Wednesday, September 14, 2011

Twitter’s mobile web app delivers performance

As the number of people using Twitter has grown, we've wanted to make sure that we deliver the best possible experience to users, regardless of platform or device. Since twitter.com is not optimized for smaller screens or touch interactions familiar to many smart phones, we decided to build a cross-platform web application that felt native in its responsiveness and speed for those who prefer accessing Twitter on their phone's or the tablet’s browser.

A better mobile user experience

When building mobile.twitter.com as a web client, we used many of the tools offered in HTML5, CSS3, and JavaScript to develop an application that has the same look, feel, and performance of a native mobile application. This post focuses on four primary areas of the mobile app architecture that enabled us to meet our performance and usability goals:

  • event listeners
  • scroll views
  • templates
  • storage
Twitter's mobile app architecture

Event listener

For the Twitter application to feel native, responses have to be immediate. The web application delivers this experience by using event listeners in its code.

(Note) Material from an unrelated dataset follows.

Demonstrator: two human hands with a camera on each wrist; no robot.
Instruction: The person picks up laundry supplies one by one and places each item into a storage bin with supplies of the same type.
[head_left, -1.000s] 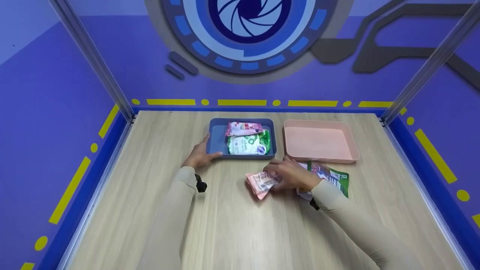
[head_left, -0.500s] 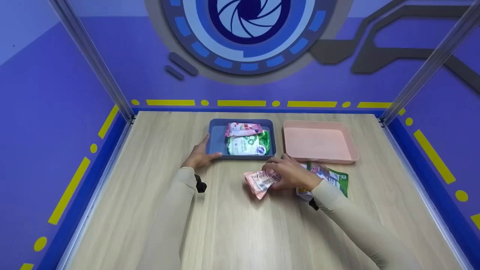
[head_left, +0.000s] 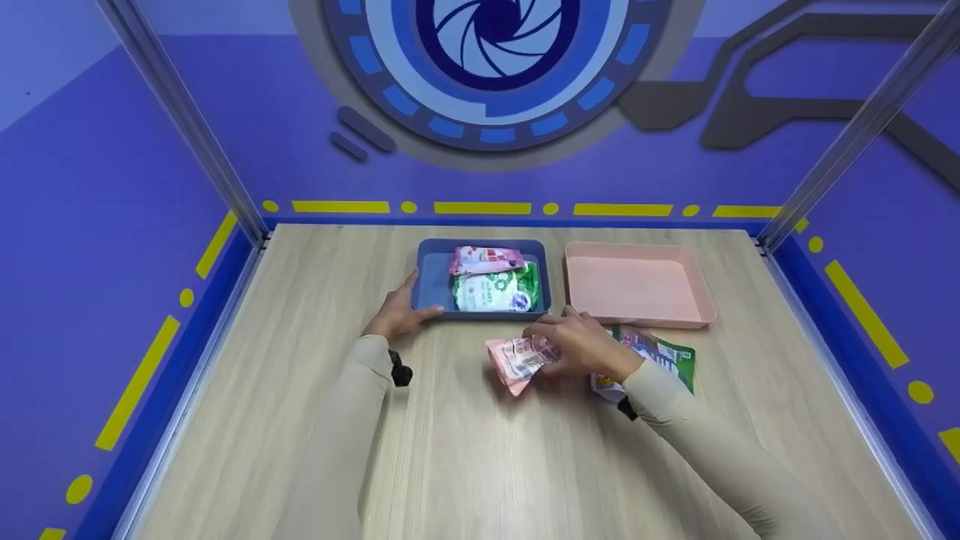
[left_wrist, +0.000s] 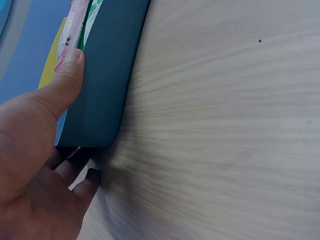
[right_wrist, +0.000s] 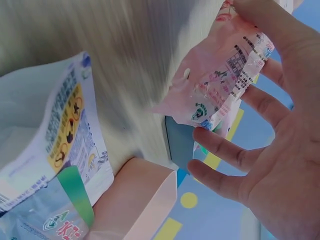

Traditionally, Javascript uses DOM-only events such as onclick, mouseover, mouseout, focus, and blur to render a page. However, because Twitter has so many unique points of interaction, we decided to optimize the resources presented to us with mobile devices. The web application we developed uses event listeners throughout the code. These syntactic events, loaded with the JavaScript on the client, listen for unique triggers that are fired, following the users’ interactions. When users retweet or favorite Tweets, the JavaScript listens for those events and responds accordingly throughout the application, updating screen views where necessary.

The client-side JavaScript on the mobile application handles communication with Twitter through the Twitter API. To illustrate the use of event listeners, let’s look at how a Retweet works. When a user clicks the Retweet button on the UI, the system fires a click event that fires a Retweet request through the API.

The web client application listens for an event like a Retweet and updates the rest of the application when it receives it.

When that Retweet event is successful, a return event fires off a signal and the web app listens for a successful Retweet notification. When it receives the notification, the rest of the application updates appropriately.

The web app’s architecture ensures that while the user-facing layer for the various web apps may differ, the app reuses the custom event listeners throughout, thus making it possible to scale across all devices. For instance, both the iPhone and the iPad use the same views and modules, but in different navigation contexts, while the event architecture drives the rest of the application.

ScrollViews

Mobile browsers use a viewport on top of the browser's window to allow the user to zoom and scroll the content of an entire page. As helpful as this is, the viewport prevents the web pages from using fixed positioned elements and scrolling gestures. Both of these provide a better user experience because the app header is fixed and you can fit more content in a smaller area.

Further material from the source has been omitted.